Tras una indefinida cantidad de sueño, un ligero cosquilleo logró devolverme a la realidad poco a poco. Mis sentidos comenzaban a recuperar su sensibilidad con extremada lentitud y eso me perturbaba, detestaba esperar. Ante la imposibilidad de rascarme el rostro, fuente del picor, abrí los párpados y me sorprendí ante la escasez de luz de la habitación. Debía ser tarde. La única luz que irrumpía era la proveniente del pasillo a través del estrecho ventanal junto a la puerta, a mis espaldas. De nuevo, reuní esfuerzos para zafarme el húmedo trapo que goteaba por doquier. Después, rebusqué el mando de la camilla con el brazo desocupado y la recliné a cuarenta y cinco grados. La única señal de que alguien hubiese estado allí era el sillón a mi derecha, además de un oscuro bulto a los pies de la misma. Agudicé la vista. Era un maletín.

Papá... Pero él no estaba. Tal vez se quedó dormido en la sala de espera tras uno de los procedimientos rutinarios de las enfermeras o estuviese hablando con un médico. ¿Qué hora es?

El molesto zumbido seguía martilleándome. Con un movimiento rápido me deshice del tensiómetro y la pequeña pinza de plástico sobre mi dedo índice. Como era de esperar, la máquina de constantes prorrumpió en un insoportable pitido que me hizo reaccionar con mayor avidez, lo más efectivo era pulsar el gran botón central. Pero, entonces, como por arte de magia, mis recuerdos aparecieron como una ráfaga de deslumbrantes flashes sobre la alfombra roja.

–Mon-mónica... –Las lágrimas acudieron de nuevo, sobreponiéndose al cansancio que aletargaba mi cuerpo.

Inconscientemente llegué a la puerta y la abrí. Volví a preguntarme qué hora sería pero aparté con rapidez esa automática urgencia de orientación. Los pasillos estaban desérticos. Me tambaleé buscando algo que no lograba entender del todo. Luego comencé a arrastrar mis adormilados pies hacia la salida. Una vez mis temblorosos dedos palparon el frío metal de la puerta principal, una voz familiar me paralizó.

–¿Elena?

No sabía a ciencia cierta si estaba despierta, aunque deseé estarlo.

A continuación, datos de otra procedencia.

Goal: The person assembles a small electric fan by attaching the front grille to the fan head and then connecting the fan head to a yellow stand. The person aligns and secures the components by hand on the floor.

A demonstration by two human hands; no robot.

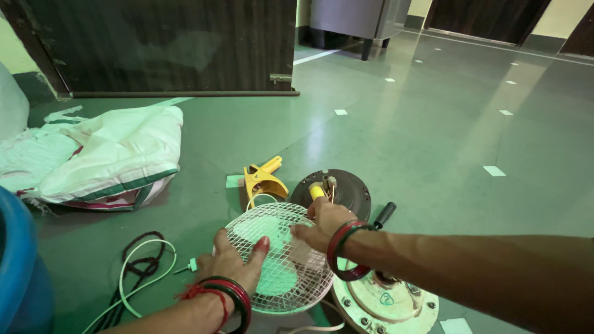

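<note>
Down on the glossy grey-green floor (pixel 433 124), a person works over a round white wire-mesh fan guard (pixel 278 256) that lies flat, its open grid showing green floor through it. The left hand (pixel 232 263) presses on the guard's near-left rim with fingers spread and flat, not curled around anything, apparently to pin the light grille so it does not slide. The right hand (pixel 322 222) reaches across from the right and rests on the far rim, fingers bent down onto the wire; whether they pinch a strand or only press, I cannot tell. Red and green bangles sit on both wrists.

Just beyond the guard lies a dark round metal motor plate (pixel 343 188) with a yellow-tipped piece standing at its centre, and a yellow plastic spring clamp (pixel 263 179) rests just left of it. A black-handled tool (pixel 383 214) lies beside the right wrist, within easy grasp. Partly under the right forearm sits a pale round motor housing (pixel 387 303) with bolts about its edge. Loose black and white cables (pixel 139 266) coil to the left, near a blue plastic drum (pixel 18 272) and a white woven sack (pixel 105 154).
</note>
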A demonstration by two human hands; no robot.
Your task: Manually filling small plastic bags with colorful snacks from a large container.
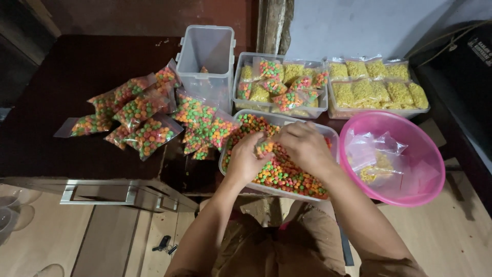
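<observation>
Overall, surface: a dark wooden table (61,97) spreads to the left of the hands, with a metal drawer handle (97,194) on its front edge.
Room: pale wood floor (102,236) lies below left of the hands; a grey wall (359,25) rises beyond them, and a small bunch of keys (165,244) lies on the floor.
Filled bags: a heap of sealed clear bags of orange, green and yellow pellets (148,115) lies on the table just left of the left hand.
Tall tub: a clear, nearly empty tall container (206,61) stands beyond the left hand.
Left hand (247,156): fingers curled, pinching a small clear bag (264,147) part-filled with coloured pellets, over the tray.
Tray: a clear tray (279,120) of loose coloured pellets sits directly under both hands, touching them.
Right hand (306,146): curled down over the same small bag, fingertips closed on its top edge, meeting the left hand.
Mixed box: a clear box of coloured and yellow packs (279,82) stands beyond the hands.
Yellow box: a box of yellow snack bags (379,90) lies beyond and right of the right hand.
Pink bowl (392,159): just right of the right hand, holding empty clear bags.
</observation>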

–Elena, ¿qué...? Deberías...

Giré mi rostro con pausada cautela iluminado por el reciente shock. Allí estaba, reluciente, o casi, con su rubia melena recogida en una torpe y desenmarañada coleta, su pulcra bata abierta dejaba entrever una bonita blusa a estampados azules a juego con sus ojos... Sus ojos, había algo distinto en cómo los recordaba. Ni bajo la luz directa del fluorescente despedían su característica vivacidad. ¿Sería cierto que había estado enferma? Una fuerte oleada de alivio me sacudió de pies a cabeza, haciendo que mis piernas se sintieran como gelatina de nuevo. Mónica se acercó veloz y me envolvió en un cálido abrazo. Estaba feliz, sin duda. No obstante, esa sensación apenas logró expandirse más allá de mi cabeza. Me quedé quieta como un juguete inanimado hasta que ella me apartó unos centímetros. Sus inquietas pupilas me escanearon con ansia pero no conectaron con las mías. En ese momento, mis actos volvieron a sobrepasar mi razón y abrí la boca, más decidida que confusa.

–Rubén –dije. Y, más tarde, recordando su punzante mirada de dolor comprendí porque solo mencioné su nombre.